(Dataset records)

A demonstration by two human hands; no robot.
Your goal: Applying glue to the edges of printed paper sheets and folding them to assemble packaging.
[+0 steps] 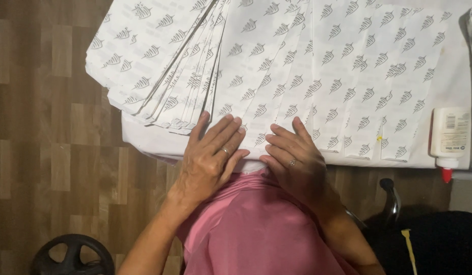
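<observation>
A wood-patterned floor point(52, 153) is seen along the left of the frame, and a white-covered table point(144, 140) fills the upper part. Across the table, white paper sheets printed with grey leaf motifs point(317, 76) are fanned out in overlapping rows, with a thicker stack at the upper left. The left hand point(208, 160) and the right hand point(297, 160) are laid flat, side by side, on the lower edge of the sheets at the centre of the frame; no grip is closed on anything, the fingers being spread and pressed down. A ring is worn on each hand. A white glue bottle with a red tip point(448, 138) lies at the right edge.
</observation>
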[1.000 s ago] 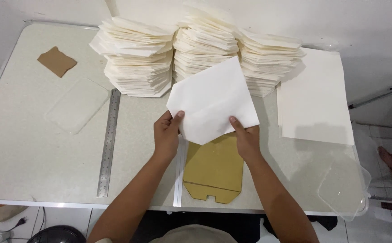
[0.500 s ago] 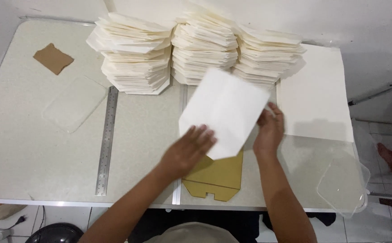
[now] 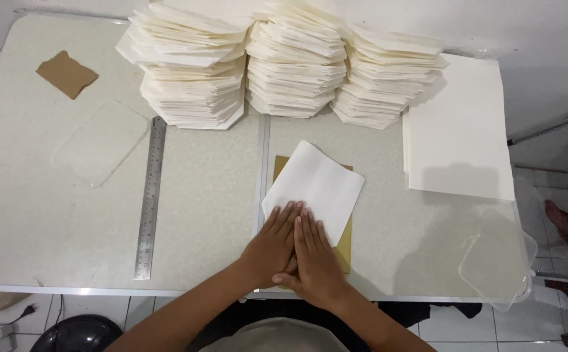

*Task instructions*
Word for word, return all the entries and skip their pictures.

*Task answer*
A demonstration by two human hands; no robot.
Your goal: Applying glue to the edges of printed paper sheets and folding them to assemble packaging.
[+0 steps] 
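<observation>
A wood-patterned floor point(52, 153) is seen along the left of the frame, and a white-covered table point(144, 140) fills the upper part. Across the table, white paper sheets printed with grey leaf motifs point(317, 76) are fanned out in overlapping rows, with a thicker stack at the upper left. The left hand point(208, 160) and the right hand point(297, 160) are laid flat, side by side, on the lower edge of the sheets at the centre of the frame; no grip is closed on anything, the fingers being spread and pressed down. A ring is worn on each hand. A white glue bottle with a red tip point(448, 138) lies at the right edge.
</observation>
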[1.000 s ago] 
[0.500 s ago] 
[now] 

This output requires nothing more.